• **Requirement**:
Copy the lines of the data below exactly, starting at the first and stopping after the line that contains "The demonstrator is"; include no pictures.

• **Input data**:
# # # # #

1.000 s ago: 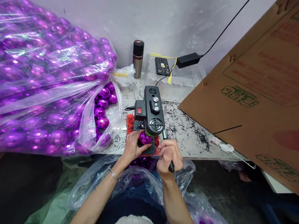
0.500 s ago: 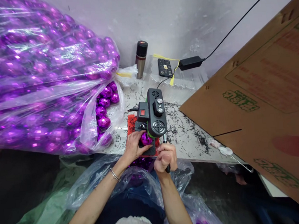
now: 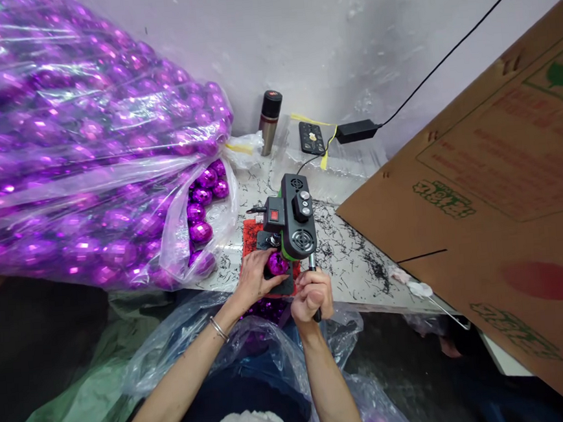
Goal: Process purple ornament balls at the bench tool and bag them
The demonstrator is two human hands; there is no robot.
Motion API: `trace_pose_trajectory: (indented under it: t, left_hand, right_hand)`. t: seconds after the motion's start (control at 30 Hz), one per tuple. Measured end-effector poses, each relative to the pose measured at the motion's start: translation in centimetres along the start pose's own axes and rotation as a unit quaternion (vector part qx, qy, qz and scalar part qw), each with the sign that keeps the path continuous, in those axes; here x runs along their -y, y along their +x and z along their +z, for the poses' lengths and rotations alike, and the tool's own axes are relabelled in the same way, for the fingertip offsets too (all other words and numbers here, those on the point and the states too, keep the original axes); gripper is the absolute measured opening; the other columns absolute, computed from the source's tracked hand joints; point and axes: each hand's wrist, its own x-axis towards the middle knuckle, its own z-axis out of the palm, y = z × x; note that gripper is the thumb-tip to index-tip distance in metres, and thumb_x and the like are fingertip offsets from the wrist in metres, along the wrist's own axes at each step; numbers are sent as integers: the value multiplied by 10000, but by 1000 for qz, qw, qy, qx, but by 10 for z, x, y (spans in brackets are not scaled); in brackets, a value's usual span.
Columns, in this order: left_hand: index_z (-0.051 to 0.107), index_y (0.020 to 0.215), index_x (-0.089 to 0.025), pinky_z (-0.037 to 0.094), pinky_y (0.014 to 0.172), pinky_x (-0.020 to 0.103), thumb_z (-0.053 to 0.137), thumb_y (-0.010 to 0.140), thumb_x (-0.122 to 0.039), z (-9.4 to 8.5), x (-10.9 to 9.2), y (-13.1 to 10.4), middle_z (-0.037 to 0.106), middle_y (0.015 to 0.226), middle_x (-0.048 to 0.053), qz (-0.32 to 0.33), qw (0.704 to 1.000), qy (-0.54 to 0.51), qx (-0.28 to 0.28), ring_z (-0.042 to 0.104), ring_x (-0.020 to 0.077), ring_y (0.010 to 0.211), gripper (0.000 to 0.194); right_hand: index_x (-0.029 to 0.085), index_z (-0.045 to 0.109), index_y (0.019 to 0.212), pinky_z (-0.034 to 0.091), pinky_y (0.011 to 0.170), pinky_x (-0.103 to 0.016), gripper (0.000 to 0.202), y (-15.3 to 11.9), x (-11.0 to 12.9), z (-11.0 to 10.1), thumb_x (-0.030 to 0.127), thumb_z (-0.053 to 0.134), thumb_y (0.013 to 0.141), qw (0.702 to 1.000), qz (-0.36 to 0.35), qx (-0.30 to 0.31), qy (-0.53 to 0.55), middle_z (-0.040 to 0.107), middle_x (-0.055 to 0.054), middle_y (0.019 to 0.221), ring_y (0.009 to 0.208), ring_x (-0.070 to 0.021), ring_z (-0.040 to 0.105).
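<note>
A shiny purple faceted ball (image 3: 278, 263) sits under the front end of a small black bench drill press (image 3: 298, 216). My left hand (image 3: 257, 278) grips this ball from its left side, thumb in front and fingers behind. The fingers of my right hand (image 3: 311, 294) are wrapped round the black-ended lever handle (image 3: 317, 314) at the machine's right side. Beneath the machine lies a red mat (image 3: 250, 234). The spot where the tool meets the ball is hidden by the machine's head.
A big clear bag (image 3: 87, 155) of purple balls fills the left, its mouth showing several loose balls. A cardboard box (image 3: 481, 208) leans in at right. Behind stand a flask (image 3: 270, 122), a phone (image 3: 311, 138) and a power adapter (image 3: 356, 131). Black shavings (image 3: 343, 245) litter the table (image 3: 356, 289).
The view has shifted slightly, so the background sits a little lower. Both hands keep their places on the ball and the lever handle.
</note>
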Motion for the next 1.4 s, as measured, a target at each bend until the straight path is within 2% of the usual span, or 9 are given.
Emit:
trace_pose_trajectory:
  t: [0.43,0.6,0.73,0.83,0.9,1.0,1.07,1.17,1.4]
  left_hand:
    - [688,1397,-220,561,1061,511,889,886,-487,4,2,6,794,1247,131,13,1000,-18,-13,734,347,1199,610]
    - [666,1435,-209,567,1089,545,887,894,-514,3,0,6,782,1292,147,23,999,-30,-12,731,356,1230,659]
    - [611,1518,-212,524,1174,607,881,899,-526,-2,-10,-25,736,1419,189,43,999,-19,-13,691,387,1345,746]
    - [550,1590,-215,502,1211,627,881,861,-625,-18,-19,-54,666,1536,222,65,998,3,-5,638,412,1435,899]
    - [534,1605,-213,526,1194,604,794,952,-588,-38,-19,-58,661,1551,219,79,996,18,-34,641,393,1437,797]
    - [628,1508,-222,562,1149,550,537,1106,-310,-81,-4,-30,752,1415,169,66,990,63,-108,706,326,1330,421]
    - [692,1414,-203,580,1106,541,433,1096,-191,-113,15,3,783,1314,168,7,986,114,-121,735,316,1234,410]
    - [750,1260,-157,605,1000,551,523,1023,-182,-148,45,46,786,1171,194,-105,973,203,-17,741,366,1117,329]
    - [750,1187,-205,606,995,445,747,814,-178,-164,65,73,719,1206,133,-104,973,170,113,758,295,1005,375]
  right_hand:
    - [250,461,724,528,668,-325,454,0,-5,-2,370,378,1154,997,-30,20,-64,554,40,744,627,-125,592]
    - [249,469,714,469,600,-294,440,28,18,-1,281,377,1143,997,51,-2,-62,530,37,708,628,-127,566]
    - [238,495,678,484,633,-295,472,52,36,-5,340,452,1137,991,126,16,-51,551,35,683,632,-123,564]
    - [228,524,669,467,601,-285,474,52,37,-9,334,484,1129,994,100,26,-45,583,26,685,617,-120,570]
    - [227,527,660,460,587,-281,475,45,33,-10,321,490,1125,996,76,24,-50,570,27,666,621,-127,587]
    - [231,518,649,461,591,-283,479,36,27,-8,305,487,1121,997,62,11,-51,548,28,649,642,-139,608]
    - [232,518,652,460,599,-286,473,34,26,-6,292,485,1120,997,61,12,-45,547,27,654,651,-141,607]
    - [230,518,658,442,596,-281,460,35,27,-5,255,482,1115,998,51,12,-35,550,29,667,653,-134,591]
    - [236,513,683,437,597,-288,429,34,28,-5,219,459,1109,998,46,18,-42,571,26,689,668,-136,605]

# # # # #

• **Finished exercise**:
1.000 s ago: 
0.500 s ago: 
now: 
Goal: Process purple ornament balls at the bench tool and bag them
The demonstrator is two human hands; there is no robot.

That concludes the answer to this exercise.